Thank you Mr Speaker, can I begin by thanking you and the House authorities and all your staff and their hard work in allowing us to meet today, and can I also welcome the outstanding news that AstraZeneca is now rolling out a new UK made vaccine approved by the MHRA that offers the hope to millions in this country and around the world, Mr Speaker I beg to move that the Bill be now read a second time,

and having taken back control of our money, our borders, our laws and our waters by leaving the European Union on Jan 31st, we now seize the moment to forge a fantastic new relationship with our European neighbours, based on free trade and friendly co-operation.

And at the heart of this Bill is one of the biggest free trade agreements in the world, a comprehensive Canada-style deal, worth over £660 billion, which, if anything, should allow our companies to do even more business with our European friends, safeguarding millions of jobs and livelihoods in our UK and across the continent.

In less than 48 hours, we will leave the EU single market and the customs union, as we promised and yet British exporters will not face a sudden thicket of trade barriers, but rather, for the first time in the history of EU agreements, zero tariffs and zero quotas.

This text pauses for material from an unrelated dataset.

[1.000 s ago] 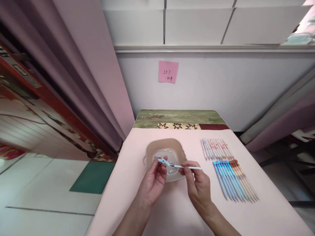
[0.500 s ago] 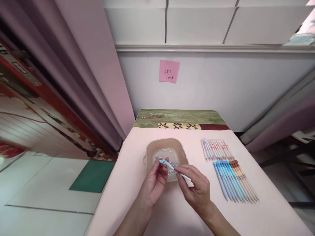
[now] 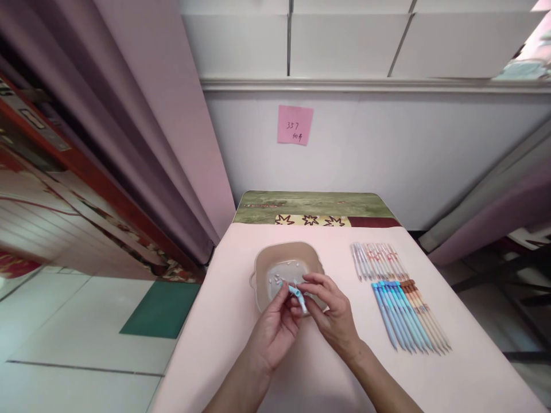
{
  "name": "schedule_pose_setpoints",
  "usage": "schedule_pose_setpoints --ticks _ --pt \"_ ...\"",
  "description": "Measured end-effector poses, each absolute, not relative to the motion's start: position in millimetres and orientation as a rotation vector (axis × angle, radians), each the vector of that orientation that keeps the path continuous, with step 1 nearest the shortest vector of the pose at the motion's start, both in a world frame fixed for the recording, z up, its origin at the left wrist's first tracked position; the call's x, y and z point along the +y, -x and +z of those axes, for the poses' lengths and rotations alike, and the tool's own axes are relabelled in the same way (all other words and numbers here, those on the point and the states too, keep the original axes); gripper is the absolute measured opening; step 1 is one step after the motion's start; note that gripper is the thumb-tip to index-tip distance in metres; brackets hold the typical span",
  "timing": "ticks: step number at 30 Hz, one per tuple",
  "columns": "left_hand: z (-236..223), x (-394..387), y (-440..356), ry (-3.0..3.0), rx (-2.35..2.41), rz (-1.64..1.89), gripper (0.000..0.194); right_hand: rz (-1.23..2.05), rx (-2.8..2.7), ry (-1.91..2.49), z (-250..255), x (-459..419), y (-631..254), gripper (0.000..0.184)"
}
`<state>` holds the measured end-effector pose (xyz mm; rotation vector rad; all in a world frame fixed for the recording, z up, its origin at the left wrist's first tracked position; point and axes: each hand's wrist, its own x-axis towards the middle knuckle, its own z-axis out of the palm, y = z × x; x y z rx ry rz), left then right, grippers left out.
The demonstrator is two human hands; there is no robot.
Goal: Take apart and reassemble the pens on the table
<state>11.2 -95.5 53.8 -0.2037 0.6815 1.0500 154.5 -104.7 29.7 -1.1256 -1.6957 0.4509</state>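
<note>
Fingers of the left hand pinch pale-blue tubes; whether the right hand grips them is unclear.

The fingers of the left hand are covering one end of the light-blue tube, and the small scale is leaving it unclear whether the right hand is touching it. Both hands are hiding part of the near rim of the beige bin, where pale bits are showing too small to identify. The bottom edge is cutting off both forearms and the near end of the pink cloth, which is hiding most of the patterned surface. Markings on the clear pens are blurring beyond reading.
</note>
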Motion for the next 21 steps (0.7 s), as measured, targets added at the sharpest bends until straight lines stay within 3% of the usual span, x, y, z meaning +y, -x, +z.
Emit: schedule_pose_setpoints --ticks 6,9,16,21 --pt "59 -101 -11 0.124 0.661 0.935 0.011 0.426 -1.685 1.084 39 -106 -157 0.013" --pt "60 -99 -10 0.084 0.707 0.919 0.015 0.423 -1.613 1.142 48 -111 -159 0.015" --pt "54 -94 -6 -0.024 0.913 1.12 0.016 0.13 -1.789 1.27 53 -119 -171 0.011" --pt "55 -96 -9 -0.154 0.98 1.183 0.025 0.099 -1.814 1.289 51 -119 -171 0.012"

And just as we have avoided trade barriers, so we have also ensured the UK’s full control of our laws and our regulations and there is a vital symmetry between those two achievements, because the central purpose of this Bill is to accomplish something that the British people always knew in their hearts could be done, but which we were continually told was impossible, we were told we could not have our cake and eat it, do you remember how often we were told that Mr Speaker, namely that we could trade and cooperate with our European neighbours on the closest terms of friendship and goodwill, whilst retaining sovereign control of our laws and our national destiny.

And that unifying thread runs through every clause of this Bill, it embodies our vision – shared with our European neighbours – of a new relationship between Britain and the EU as sovereign equals, joined by friendship, commerce, history, interests and values, while respecting one another’s freedom of action and recognising that we have nothing to fear if we sometimes choose to do things differently and we have much to gain from the healthy stimulus of competition. And this Bill demonstrates therefore how Britain can be at once European and sovereign.

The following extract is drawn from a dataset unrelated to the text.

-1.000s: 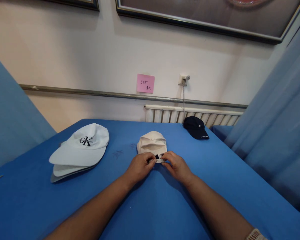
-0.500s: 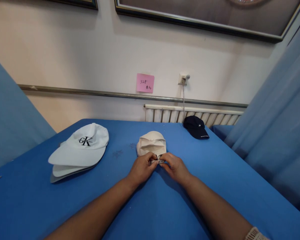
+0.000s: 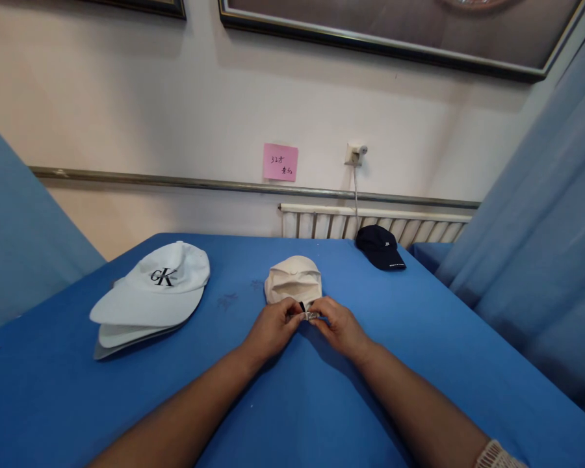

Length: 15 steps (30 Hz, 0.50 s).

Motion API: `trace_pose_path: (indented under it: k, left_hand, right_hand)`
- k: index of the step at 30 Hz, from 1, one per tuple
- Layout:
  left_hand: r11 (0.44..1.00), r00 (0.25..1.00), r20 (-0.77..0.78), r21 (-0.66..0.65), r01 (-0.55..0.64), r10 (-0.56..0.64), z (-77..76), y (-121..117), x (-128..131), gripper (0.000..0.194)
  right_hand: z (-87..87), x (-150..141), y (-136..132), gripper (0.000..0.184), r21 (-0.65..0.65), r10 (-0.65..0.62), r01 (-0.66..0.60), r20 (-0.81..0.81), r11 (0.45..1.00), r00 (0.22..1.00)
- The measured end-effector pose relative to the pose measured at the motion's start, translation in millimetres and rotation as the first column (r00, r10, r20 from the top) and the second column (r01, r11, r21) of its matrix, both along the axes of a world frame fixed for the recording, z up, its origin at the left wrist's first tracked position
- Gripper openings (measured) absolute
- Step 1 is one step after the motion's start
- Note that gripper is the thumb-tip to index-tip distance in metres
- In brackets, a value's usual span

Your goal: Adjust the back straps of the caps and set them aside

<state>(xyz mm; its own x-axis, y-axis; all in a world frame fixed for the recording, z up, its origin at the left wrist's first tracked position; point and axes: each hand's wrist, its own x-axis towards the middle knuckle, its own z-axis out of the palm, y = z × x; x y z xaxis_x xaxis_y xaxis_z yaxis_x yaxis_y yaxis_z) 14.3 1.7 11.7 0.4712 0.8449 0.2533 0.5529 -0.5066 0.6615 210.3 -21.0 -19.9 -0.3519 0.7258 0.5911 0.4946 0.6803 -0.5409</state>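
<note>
A beige cap (image 3: pixel 294 276) lies in the middle of the blue-covered table, its back strap toward me. My left hand (image 3: pixel 276 328) pinches the left part of the strap between thumb and fingers. From the other side, my right hand (image 3: pixel 340 326) is closed on the strap's right part. Between the fingertips a small shiny buckle (image 3: pixel 311 316) shows, with a bit of black beside it. My fingers cover the rest of the strap.
On the left sits a stack of caps (image 3: pixel 160 286), a white one with black letters on top. A navy cap (image 3: pixel 381 247) lies at the far right edge, near a radiator (image 3: pixel 302 222). Blue curtains (image 3: pixel 541 260) hang on both sides.
Both hands stay at the strap with slight finger shifts. More of the shiny buckle shows between the fingertips now. The whole view has shifted a little.
</note>
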Motion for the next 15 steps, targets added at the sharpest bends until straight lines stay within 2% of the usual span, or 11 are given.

And I think you’ll agree Mr Speaker our negotiators accomplished their feat with astonishing speed. It took nearly 8 years for the Uruguay Round of world trade talks to produce a deal, and five years for the EU to reach a trade agreement with Canada, six for Japan.

We have done this in less than a year, in the teeth of a pandemic, and we have pressed ahead with this task, resisting all the calls for delay, Mr Speaker precisely because creating certainty about our future provides the best chance of beating Covid and bouncing back even more strongly next year. And that was our objective.